● WHAT THIS TASK INVOLVES
Read the listing and extract each line that includes the word "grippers".

● STORED DATA

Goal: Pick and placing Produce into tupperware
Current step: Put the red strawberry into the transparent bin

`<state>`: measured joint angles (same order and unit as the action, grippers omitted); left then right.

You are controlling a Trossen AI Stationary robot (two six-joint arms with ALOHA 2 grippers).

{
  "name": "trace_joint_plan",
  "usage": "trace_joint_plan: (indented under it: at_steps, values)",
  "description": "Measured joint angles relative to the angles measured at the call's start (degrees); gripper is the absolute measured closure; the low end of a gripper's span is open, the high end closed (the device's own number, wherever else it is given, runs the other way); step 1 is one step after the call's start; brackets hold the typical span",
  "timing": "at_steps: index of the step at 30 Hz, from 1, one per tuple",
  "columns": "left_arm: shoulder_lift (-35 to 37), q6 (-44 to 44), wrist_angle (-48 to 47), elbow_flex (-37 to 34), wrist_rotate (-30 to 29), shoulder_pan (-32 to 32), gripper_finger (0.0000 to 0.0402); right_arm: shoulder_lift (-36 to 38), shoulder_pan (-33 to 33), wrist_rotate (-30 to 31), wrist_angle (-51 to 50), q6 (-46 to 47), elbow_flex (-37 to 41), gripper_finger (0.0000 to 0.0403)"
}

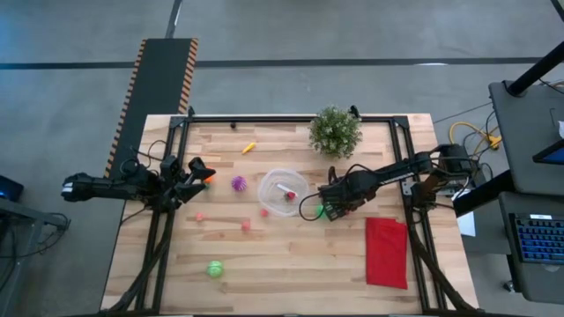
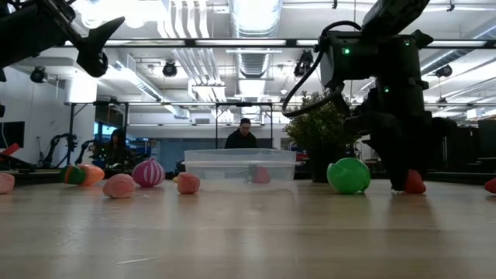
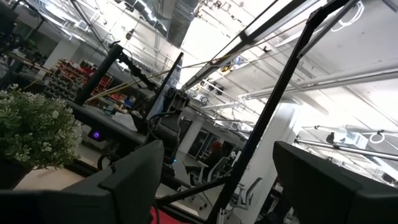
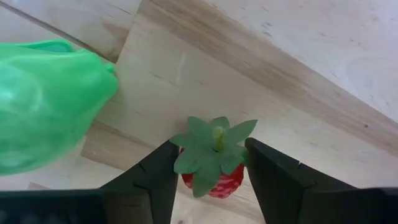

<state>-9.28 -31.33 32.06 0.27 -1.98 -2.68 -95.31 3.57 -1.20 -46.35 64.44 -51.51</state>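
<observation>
Red and leafy-topped, a toy strawberry (image 4: 213, 163) is sitting on the wooden tabletop (image 1: 291, 264) between the two dark fingers (image 4: 144, 183) of the right claw (image 4: 208, 180). The fingers are standing apart on either side of it, close beside it but not yet pressing it. In the low view the right claw (image 2: 403, 174) is reaching down to the tabletop with the strawberry (image 2: 415, 183) at its tip. A green toy (image 4: 50, 102) is lying just beside the strawberry, and in the high view it is showing as a green spot (image 1: 319, 211) next to the right claw (image 1: 333, 207).

The tupperware (image 1: 284, 192) is resting near the middle of the tabletop, just beside the right claw, with a small red piece (image 1: 288, 195) inside it. A purple toy (image 1: 238, 183) is lying beside the bowl on its left-arm side, an orange piece (image 1: 248, 148) farther back, pink and red pieces (image 1: 246, 225) in front of the bowl, and a green ball (image 1: 215, 269) near the front edge, well apart from the bowl.

The left claw (image 1: 198, 173) is hanging at the left side of the tabletop, raised above it in the low view, its fingers (image 3: 134, 180) spread apart and holding nothing.

A potted plant (image 1: 335, 132) is standing at the back of the tabletop, and a red cloth (image 1: 386, 252) is lying flat at the front right.
</observation>
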Motion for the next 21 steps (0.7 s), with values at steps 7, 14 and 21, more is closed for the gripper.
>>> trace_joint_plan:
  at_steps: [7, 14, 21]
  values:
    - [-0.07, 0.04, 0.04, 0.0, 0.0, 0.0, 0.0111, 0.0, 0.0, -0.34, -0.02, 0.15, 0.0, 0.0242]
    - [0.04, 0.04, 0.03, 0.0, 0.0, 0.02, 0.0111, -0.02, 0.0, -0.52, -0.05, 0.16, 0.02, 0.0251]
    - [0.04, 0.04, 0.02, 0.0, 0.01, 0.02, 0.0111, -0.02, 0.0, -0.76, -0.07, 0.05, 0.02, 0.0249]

● WRITTEN REPLY
`<state>`: measured joint angles (same order and unit as the action, grippers omitted); left then right.
You are controlling a Trossen AI Stationary robot (two six-joint arms with ALOHA 2 grippers).

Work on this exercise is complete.